Your task is to retype, exactly, the line containing "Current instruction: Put" and every later line through the end of the listing, with pictures omitted.
★ ★ ★
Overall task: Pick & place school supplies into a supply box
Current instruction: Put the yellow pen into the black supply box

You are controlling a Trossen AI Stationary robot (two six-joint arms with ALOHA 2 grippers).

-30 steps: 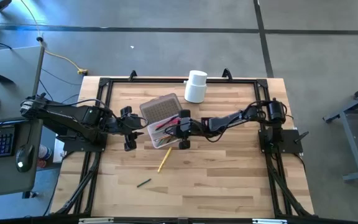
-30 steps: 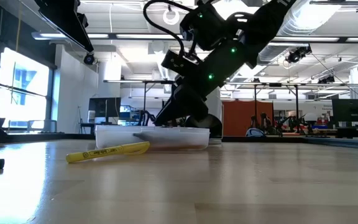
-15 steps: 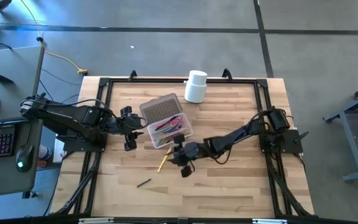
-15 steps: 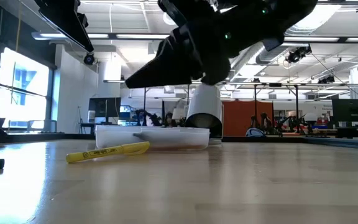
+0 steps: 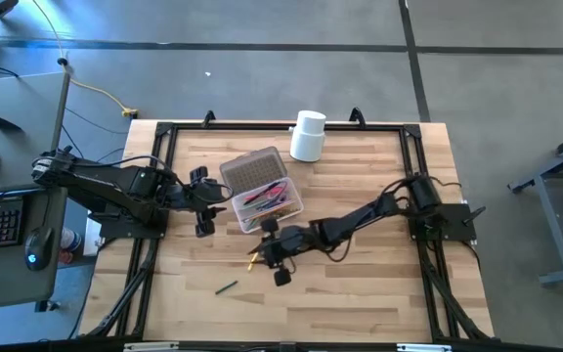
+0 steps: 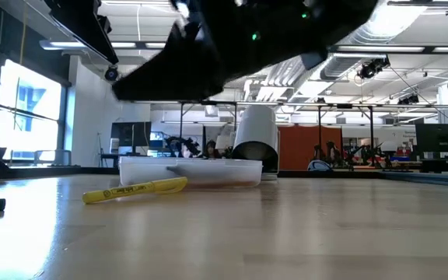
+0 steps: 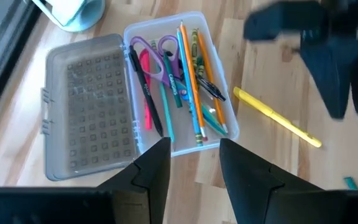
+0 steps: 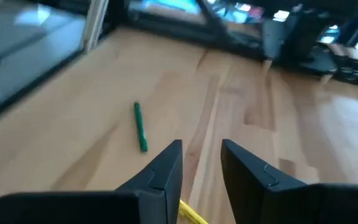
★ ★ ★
Completed exercise:
Current instruction: Put the yellow pen into the black supply box

You are controlling a Trossen AI Stationary robot (two six-joint arms with ALOHA 2 grippers).

-30 steps: 
-30 steps: 
-15 steps: 
-15 steps: 
+0 steps: 
+0 steps: 
+0 steps: 
+0 steps: 

For this exercise, the answer is now complete.